■ PROMPT
Each line below should be copied exactly as it stands.
================================
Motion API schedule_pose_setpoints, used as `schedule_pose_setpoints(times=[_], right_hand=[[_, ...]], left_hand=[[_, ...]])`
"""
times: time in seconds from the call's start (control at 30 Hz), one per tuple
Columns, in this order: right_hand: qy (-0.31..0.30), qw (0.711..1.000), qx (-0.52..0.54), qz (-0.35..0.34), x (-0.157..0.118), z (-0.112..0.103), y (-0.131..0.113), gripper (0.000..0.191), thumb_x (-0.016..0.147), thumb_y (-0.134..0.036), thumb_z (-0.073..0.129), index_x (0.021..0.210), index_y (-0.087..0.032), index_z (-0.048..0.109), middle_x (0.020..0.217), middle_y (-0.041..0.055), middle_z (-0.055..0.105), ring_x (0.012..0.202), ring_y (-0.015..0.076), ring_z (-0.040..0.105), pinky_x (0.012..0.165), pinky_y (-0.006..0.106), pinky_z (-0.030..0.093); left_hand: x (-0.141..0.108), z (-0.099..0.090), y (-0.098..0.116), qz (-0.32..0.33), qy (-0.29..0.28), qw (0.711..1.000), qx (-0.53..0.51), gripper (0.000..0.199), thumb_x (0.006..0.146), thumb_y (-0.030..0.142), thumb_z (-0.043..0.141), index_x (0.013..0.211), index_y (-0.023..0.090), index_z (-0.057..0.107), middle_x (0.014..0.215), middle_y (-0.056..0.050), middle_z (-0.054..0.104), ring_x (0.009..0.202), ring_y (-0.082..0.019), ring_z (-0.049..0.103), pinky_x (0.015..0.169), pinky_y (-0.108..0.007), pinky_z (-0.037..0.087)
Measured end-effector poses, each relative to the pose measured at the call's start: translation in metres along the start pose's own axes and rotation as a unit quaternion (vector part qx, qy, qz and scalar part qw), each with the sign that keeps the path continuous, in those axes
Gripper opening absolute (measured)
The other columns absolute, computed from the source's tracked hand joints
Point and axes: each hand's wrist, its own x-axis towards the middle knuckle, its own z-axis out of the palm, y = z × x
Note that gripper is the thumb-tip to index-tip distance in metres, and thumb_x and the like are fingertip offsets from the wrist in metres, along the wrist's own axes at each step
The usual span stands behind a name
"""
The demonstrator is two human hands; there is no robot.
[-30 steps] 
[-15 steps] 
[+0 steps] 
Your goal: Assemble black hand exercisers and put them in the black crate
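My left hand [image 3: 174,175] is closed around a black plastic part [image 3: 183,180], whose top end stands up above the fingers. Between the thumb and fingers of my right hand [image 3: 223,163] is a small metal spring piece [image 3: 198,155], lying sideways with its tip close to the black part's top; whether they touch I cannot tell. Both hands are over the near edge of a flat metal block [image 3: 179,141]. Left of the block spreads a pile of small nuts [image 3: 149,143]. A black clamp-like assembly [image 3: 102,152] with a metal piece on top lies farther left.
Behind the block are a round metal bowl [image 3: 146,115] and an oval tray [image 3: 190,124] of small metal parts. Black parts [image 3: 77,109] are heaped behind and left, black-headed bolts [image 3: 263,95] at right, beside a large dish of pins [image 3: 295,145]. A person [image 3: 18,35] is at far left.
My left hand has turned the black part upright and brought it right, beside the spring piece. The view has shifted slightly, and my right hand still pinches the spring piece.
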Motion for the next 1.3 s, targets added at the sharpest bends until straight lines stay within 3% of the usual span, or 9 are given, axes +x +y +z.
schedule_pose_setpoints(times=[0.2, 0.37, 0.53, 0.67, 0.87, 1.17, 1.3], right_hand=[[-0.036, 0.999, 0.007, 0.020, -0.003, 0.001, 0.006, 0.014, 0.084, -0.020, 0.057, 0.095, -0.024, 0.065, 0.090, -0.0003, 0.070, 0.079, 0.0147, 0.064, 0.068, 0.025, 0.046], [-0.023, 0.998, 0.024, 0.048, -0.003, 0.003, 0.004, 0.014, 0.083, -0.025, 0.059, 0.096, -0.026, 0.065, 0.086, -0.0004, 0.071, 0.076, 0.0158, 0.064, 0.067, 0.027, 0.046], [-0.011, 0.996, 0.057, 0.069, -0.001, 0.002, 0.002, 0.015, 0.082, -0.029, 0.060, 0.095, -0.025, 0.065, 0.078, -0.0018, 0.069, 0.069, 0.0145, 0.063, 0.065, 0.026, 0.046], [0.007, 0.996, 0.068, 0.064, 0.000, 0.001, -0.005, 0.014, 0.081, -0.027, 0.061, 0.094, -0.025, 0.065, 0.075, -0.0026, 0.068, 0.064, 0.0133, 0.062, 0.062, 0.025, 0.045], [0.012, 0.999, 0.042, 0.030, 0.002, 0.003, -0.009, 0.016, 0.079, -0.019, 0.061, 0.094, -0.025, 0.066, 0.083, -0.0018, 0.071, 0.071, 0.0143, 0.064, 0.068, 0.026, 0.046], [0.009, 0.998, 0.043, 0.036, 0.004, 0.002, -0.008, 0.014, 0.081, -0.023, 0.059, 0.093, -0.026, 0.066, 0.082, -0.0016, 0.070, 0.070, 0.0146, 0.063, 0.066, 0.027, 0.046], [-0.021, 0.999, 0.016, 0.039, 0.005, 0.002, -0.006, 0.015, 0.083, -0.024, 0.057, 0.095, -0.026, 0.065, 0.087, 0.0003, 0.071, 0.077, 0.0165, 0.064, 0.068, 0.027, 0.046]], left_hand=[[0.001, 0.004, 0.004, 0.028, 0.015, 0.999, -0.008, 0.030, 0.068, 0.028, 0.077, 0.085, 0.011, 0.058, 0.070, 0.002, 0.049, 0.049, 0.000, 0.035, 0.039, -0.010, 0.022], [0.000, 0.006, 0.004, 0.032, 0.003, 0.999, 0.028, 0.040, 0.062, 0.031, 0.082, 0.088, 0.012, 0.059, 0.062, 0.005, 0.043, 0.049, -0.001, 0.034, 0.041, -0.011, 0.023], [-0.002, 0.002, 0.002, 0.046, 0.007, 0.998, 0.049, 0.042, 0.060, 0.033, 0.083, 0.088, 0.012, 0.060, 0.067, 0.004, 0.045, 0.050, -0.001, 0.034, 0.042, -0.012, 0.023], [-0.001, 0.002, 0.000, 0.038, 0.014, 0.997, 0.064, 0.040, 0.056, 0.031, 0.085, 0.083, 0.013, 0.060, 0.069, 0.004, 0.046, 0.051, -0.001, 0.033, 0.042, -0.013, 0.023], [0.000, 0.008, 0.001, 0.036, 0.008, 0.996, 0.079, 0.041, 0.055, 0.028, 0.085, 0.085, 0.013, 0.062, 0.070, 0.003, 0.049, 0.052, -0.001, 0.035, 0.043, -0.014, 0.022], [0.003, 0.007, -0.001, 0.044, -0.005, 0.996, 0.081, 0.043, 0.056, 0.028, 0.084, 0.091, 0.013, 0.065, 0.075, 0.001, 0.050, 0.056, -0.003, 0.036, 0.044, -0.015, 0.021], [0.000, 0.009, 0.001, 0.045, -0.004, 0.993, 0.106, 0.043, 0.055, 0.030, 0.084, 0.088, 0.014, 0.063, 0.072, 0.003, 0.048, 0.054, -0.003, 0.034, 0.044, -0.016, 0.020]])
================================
■ RESPONSE FOR THIS EXERCISE
Motion API schedule_pose_setpoints, used as `schedule_pose_setpoints(times=[_], right_hand=[[_, ...]], left_hand=[[_, ...]])`
"""
times: time in seconds from the call's start (control at 30 Hz), one per tuple
Columns, in this order: right_hand: qy (-0.31..0.30), qw (0.711..1.000), qx (-0.52..0.54), qz (-0.35..0.34), x (-0.157..0.118), z (-0.112..0.103), y (-0.131..0.113), gripper (0.000..0.191), thumb_x (-0.016..0.147), thumb_y (-0.134..0.036), thumb_z (-0.073..0.129), index_x (0.021..0.210), index_y (-0.087..0.032), index_z (-0.048..0.109), middle_x (0.020..0.217), middle_y (-0.041..0.055), middle_z (-0.055..0.105), ring_x (0.012..0.202), ring_y (-0.015..0.076), ring_z (-0.040..0.105), pinky_x (0.012..0.165), pinky_y (-0.006..0.106), pinky_z (-0.030..0.093); left_hand: x (-0.141..0.108), z (-0.099..0.090), y (-0.098..0.116), qz (-0.32..0.33), qy (-0.29..0.28), qw (0.711..1.000), qx (-0.53..0.51), gripper (0.000..0.199), thumb_x (0.006..0.146), thumb_y (-0.030..0.142), thumb_z (-0.043..0.141), index_x (0.013..0.211), index_y (-0.023..0.090), index_z (-0.057..0.107), middle_x (0.014..0.215), middle_y (-0.056..0.050), middle_z (-0.054..0.104), ring_x (0.009..0.202), ring_y (-0.082..0.019), ring_z (-0.049..0.103), pinky_x (0.015..0.169), pinky_y (-0.108..0.007), pinky_z (-0.037..0.087)
Measured end-effector poses, each relative to the pose measured at the call's start: translation in metres along the start pose's own axes and rotation as a unit quaternion (vector part qx, qy, qz and scalar part qw), each with the sign that keeps the path continuous, in those axes
Gripper opening absolute (measured)
The other columns absolute, computed from the source's tracked hand joints
Point and axes: each hand's wrist, its own x-axis towards the middle knuckle, its own z-axis out of the palm, y = z × x
Note that gripper is the thumb-tip to index-tip distance in metres, and thumb_x and the like are fingertip offsets from the wrist in metres, along the wrist's own axes at each step
The usual span stands behind a name
"""
The demonstrator is two human hands; there is no robot.
[-30 steps] 
[-15 steps] 
[+0 steps] 
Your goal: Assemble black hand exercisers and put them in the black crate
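My left hand [image 3: 174,175] is closed around a black plastic part [image 3: 183,180], whose top end stands up above the fingers. Between the thumb and fingers of my right hand [image 3: 223,163] is a small metal spring piece [image 3: 198,155], lying sideways with its tip close to the black part's top; whether they touch I cannot tell. Both hands are over the near edge of a flat metal block [image 3: 179,141]. Left of the block spreads a pile of small nuts [image 3: 149,143]. A black clamp-like assembly [image 3: 102,152] with a metal piece on top lies farther left.
Behind the block are a round metal bowl [image 3: 146,115] and an oval tray [image 3: 190,124] of small metal parts. Black parts [image 3: 77,109] are heaped behind and left, black-headed bolts [image 3: 263,95] at right, beside a large dish of pins [image 3: 295,145]. A person [image 3: 18,35] is at far left.
My left hand has turned the black part upright and brought it right, beside the spring piece. The view has shifted slightly, and my right hand still pinches the spring piece.
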Motion for the next 1.3 s, targets added at the sharpest bends until straight lines stay within 3% of the usual span, or 9 are given, axes +x +y +z.
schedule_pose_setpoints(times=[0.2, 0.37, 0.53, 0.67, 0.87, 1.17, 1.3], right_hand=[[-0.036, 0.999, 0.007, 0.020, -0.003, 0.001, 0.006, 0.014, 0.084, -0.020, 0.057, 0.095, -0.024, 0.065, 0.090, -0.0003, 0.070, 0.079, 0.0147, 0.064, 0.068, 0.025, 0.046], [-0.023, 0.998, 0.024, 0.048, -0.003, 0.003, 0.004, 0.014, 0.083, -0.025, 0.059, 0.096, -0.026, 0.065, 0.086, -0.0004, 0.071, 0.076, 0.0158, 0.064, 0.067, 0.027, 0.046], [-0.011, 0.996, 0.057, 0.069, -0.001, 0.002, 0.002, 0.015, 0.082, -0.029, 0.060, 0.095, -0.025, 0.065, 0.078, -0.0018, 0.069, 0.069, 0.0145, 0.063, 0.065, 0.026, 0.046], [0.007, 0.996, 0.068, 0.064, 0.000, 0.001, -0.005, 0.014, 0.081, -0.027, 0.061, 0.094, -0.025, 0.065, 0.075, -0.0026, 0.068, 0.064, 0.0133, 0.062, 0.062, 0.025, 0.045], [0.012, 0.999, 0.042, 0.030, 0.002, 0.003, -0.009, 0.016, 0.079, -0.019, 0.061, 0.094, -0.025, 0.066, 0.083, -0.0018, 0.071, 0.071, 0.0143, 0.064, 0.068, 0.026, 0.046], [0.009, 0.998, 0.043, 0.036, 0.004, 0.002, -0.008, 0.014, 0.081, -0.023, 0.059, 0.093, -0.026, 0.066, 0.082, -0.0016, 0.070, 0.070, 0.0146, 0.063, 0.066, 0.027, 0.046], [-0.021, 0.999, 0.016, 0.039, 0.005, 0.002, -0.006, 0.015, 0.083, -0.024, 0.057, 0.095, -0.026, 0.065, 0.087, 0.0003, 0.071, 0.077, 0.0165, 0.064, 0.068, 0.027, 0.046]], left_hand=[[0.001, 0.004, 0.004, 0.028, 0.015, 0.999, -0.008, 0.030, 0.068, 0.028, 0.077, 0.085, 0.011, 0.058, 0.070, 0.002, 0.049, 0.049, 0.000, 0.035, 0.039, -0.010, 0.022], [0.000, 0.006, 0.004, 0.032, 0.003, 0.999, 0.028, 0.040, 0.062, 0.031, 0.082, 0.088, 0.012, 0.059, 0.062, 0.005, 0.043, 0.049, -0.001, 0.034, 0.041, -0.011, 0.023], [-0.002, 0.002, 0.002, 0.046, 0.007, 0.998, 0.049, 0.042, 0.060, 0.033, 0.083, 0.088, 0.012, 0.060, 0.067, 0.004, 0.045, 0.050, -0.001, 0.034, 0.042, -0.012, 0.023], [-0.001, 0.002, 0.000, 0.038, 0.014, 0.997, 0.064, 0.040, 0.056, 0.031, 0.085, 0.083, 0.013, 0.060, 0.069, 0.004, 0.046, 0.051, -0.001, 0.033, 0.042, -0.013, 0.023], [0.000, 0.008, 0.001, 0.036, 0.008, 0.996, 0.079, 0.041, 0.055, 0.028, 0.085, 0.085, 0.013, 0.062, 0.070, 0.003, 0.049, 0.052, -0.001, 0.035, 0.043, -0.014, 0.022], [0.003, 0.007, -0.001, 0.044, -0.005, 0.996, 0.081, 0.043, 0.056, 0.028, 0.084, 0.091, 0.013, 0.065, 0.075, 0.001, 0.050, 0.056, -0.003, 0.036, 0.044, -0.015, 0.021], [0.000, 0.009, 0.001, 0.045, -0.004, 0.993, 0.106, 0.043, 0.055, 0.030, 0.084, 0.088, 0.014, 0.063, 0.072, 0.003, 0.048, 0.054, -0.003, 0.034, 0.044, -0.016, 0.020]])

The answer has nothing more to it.